Reproduce the entries that follow, exactly and in full.

Given data -
<<<<
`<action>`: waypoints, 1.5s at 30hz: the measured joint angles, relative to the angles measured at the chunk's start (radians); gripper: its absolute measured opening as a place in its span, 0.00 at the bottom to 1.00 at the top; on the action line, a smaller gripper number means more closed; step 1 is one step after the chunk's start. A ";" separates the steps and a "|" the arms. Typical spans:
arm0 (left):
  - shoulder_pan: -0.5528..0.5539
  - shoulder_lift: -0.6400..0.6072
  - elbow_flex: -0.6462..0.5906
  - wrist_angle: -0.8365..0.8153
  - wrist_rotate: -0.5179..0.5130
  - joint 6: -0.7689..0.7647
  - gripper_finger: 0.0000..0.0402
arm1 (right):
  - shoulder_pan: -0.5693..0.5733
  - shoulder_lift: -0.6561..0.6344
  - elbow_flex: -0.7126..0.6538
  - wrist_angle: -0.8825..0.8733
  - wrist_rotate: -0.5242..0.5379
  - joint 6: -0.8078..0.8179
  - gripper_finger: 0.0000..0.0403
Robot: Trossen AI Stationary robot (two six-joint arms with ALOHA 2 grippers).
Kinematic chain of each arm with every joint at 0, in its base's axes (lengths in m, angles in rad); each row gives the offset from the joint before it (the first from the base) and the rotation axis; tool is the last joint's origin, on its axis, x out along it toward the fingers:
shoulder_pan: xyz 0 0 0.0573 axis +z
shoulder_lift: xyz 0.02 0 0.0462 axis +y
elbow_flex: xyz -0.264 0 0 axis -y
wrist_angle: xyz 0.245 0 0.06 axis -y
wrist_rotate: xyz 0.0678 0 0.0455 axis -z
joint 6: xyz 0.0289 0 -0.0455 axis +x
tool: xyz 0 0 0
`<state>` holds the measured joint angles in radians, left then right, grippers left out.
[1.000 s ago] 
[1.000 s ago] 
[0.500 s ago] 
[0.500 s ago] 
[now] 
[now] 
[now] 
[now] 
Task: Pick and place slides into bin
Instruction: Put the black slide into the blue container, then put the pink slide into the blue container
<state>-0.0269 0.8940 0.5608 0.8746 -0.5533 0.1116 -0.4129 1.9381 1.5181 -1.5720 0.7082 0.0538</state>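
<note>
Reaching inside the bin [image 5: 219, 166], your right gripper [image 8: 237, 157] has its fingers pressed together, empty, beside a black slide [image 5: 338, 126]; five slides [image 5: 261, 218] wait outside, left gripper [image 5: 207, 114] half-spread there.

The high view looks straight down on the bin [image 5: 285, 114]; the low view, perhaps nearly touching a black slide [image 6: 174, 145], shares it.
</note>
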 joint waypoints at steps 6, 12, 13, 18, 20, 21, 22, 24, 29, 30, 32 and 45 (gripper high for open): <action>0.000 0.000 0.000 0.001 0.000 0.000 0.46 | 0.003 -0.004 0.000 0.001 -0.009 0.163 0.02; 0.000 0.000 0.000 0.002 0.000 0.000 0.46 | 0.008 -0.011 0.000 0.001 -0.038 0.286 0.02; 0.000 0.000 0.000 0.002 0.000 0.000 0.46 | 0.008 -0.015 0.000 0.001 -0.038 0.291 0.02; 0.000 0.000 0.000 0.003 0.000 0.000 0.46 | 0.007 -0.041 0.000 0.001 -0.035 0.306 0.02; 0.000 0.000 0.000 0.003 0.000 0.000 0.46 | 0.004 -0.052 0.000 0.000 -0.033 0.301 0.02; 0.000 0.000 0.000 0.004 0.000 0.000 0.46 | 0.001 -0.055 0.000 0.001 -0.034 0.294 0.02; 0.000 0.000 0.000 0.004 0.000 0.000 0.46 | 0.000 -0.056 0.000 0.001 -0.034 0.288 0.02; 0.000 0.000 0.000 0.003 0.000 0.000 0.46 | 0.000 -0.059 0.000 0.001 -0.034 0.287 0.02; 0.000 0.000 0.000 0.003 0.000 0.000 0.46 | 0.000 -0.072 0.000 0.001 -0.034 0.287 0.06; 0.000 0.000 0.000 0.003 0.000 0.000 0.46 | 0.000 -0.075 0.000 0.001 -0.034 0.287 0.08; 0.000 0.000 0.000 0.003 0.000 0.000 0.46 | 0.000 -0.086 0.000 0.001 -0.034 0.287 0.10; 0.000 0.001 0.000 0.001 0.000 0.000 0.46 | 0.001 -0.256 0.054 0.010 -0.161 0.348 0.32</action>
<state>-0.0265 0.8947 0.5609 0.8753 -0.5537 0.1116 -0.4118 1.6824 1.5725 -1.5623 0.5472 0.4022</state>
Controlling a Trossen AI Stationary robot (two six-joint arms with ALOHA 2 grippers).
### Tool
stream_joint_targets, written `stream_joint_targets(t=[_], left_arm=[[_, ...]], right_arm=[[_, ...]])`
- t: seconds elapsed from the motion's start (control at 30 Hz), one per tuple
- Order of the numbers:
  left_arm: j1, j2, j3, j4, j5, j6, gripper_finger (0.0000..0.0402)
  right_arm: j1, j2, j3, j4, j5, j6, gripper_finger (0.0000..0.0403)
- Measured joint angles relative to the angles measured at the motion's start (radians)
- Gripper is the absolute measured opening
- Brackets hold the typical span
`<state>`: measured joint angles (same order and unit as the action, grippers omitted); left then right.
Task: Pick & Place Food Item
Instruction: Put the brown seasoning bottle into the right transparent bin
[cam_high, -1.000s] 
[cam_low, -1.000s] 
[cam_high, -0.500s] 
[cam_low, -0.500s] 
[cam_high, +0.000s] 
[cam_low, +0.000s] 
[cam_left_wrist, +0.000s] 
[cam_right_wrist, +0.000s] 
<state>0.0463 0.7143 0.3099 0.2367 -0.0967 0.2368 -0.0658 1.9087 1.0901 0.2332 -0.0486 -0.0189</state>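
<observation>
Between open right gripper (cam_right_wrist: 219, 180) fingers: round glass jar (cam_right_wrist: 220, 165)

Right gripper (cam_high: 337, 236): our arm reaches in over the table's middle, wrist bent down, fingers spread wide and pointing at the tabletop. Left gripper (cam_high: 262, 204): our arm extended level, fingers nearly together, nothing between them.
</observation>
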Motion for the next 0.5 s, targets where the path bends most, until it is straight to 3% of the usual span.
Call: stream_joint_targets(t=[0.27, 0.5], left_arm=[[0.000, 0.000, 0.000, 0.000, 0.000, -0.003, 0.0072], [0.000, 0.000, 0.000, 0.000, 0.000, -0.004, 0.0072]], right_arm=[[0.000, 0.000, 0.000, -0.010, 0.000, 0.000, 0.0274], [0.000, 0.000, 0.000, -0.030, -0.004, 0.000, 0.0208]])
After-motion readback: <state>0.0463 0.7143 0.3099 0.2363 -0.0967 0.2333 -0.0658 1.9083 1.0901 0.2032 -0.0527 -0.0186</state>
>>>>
Problem solution -
`<action>`: waypoints, 1.5s at 30hz: the measured joint angles, relative to the angles measured at the chunk's start (radians); gripper: its absolute measured opening as a place in its span, 0.00 at the bottom to 1.00 at the top; on the action line, a smaller gripper number means more closed; step 1 is one step after the chunk's start. A ";" separates the steps and a "|" the arms. Typical spans:
arm0 (left):
  - shoulder_pan: -0.5528..0.5539
  - shoulder_lift: -0.6400..0.6072
  - elbow_flex: -0.6462..0.5906
  - wrist_angle: -0.8365..0.8153
  - wrist_rotate: -0.5179..0.5130
  - joint 6: -0.7689..0.7647
  - gripper_finger: 0.0000..0.0402
arm1 (right):
  - shoulder_pan: -0.5693..0.5733
  - shoulder_lift: -0.6561..0.6344
  - elbow_flex: -0.7126..0.6538
  - wrist_angle: -0.8825..0.8733
  - wrist_rotate: -0.5242..0.5379
  - joint 6: -0.8078..0.8179
  - gripper_finger: 0.0000..0.0403
Robot: Trossen AI Stationary robot (two six-joint arms with ALOHA 2 grippers).
Kinematic chain of each arm with every joint at 0, in its base's axes (lengths in m, angles in rad); each row gives the offset from the joint before it (the first from the base) and the rotation axis; tool is the last joint's origin, on its axis, x out along it toward the fingers:
shoulder_pan: xyz 0 0 0.0573 axis +z
shoulder_lift: xyz 0.02 0 0.0462 axis +y
elbow_flex: xyz -0.264 0 0 axis -y
wrist_angle: xyz 0.245 0 0.06 axis -y
wrist_rotate: xyz 0.0678 0 0.0455 axis -z
joint 6: xyz 0.0289 0 -0.0455 axis +x
tool: xyz 0 0 0
`<state>` holds the measured joint angles in radians, left then right, grippers left out.
[1.000 s ago] 
[1.000 s ago] 
[0.500 s ago] 
[0.500 s ago] 
[now] 
[now] 
[now] 
[now] 
Task: Pick and place slides into bin
Instruction: Put the black slide into the blue container, then put the pink slide into the blue container
<state>-0.0269 0.8940 0.5608 0.8746 -0.5533 0.1116 -0.4129 1.9381 1.5181 -1.5720 0.7082 0.0538</state>
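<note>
Reaching inside the bin [image 5: 219, 166], your right gripper [image 8: 237, 157] has its fingers pressed together, empty, beside a black slide [image 5: 338, 126]; five slides [image 5: 261, 218] wait outside, left gripper [image 5: 207, 114] half-spread there.

The high view looks straight down on the bin [image 5: 285, 114]; the low view, perhaps nearly touching a black slide [image 6: 174, 145], shares it.
</note>
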 joint waypoints at steps 6, 12, 13, 18, 20, 21, 22, 24, 29, 30, 32 and 45 (gripper high for open): <action>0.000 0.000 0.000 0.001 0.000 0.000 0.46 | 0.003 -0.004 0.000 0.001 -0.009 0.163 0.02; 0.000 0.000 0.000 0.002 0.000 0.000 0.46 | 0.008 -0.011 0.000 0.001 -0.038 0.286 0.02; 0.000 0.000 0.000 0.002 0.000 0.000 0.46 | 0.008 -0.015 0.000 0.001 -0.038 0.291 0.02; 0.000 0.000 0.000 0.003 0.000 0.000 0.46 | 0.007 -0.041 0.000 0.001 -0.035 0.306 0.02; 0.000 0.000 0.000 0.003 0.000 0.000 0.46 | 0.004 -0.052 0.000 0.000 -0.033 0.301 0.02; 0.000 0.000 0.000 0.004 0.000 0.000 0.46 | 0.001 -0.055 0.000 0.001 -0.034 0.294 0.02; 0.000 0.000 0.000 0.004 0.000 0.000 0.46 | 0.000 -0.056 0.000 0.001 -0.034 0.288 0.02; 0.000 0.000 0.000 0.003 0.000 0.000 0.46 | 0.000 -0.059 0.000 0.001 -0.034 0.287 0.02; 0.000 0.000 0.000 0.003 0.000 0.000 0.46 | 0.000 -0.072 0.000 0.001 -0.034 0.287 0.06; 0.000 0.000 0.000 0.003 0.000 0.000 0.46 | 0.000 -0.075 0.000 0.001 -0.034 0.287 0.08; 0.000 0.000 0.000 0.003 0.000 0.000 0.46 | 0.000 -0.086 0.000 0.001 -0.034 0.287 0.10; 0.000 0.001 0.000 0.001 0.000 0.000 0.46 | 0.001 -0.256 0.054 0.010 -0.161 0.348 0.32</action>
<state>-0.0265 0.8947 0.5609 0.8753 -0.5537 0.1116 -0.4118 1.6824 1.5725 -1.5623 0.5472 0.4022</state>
Controlling a Trossen AI Stationary robot (two six-joint arms with ALOHA 2 grippers).
### Tool
stream_joint_targets, written `stream_joint_targets(t=[_], left_arm=[[_, ...]], right_arm=[[_, ...]])`
- t: seconds elapsed from the motion's start (control at 30 Hz), one per tuple
- Order of the numbers:
  left_arm: j1, j2, j3, j4, j5, j6, gripper_finger (0.0000..0.0402)
  right_arm: j1, j2, j3, j4, j5, j6, gripper_finger (0.0000..0.0403)
- Measured joint angles relative to the angles measured at the motion's start (radians)
- Gripper is the absolute measured opening
- Brackets hold the typical span
`<state>`: measured joint angles (same order and unit as the action, grippers omitted); left then right.
Task: Pick & Place Food Item
Instruction: Put the brown seasoning bottle into the right transparent bin
[cam_high, -1.000s] 
[cam_low, -1.000s] 
[cam_high, -0.500s] 
[cam_low, -0.500s] 
[cam_high, +0.000s] 
[cam_low, +0.000s] 
[cam_left_wrist, +0.000s] 
[cam_right_wrist, +0.000s] 
<state>0.0463 0.7143 0.3099 0.2367 -0.0967 0.2368 -0.0658 1.9087 1.0901 0.2332 -0.0486 -0.0189</state>
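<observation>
Between open right gripper (cam_right_wrist: 219, 180) fingers: round glass jar (cam_right_wrist: 220, 165)

Right gripper (cam_high: 337, 236): our arm reaches in over the table's middle, wrist bent down, fingers spread wide and pointing at the tabletop. Left gripper (cam_high: 262, 204): our arm extended level, fingers nearly together, nothing between them.
</observation>
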Motion for the next 0.5 s, targets where the path bends most, until it is straight to 3% of the usual span.
Call: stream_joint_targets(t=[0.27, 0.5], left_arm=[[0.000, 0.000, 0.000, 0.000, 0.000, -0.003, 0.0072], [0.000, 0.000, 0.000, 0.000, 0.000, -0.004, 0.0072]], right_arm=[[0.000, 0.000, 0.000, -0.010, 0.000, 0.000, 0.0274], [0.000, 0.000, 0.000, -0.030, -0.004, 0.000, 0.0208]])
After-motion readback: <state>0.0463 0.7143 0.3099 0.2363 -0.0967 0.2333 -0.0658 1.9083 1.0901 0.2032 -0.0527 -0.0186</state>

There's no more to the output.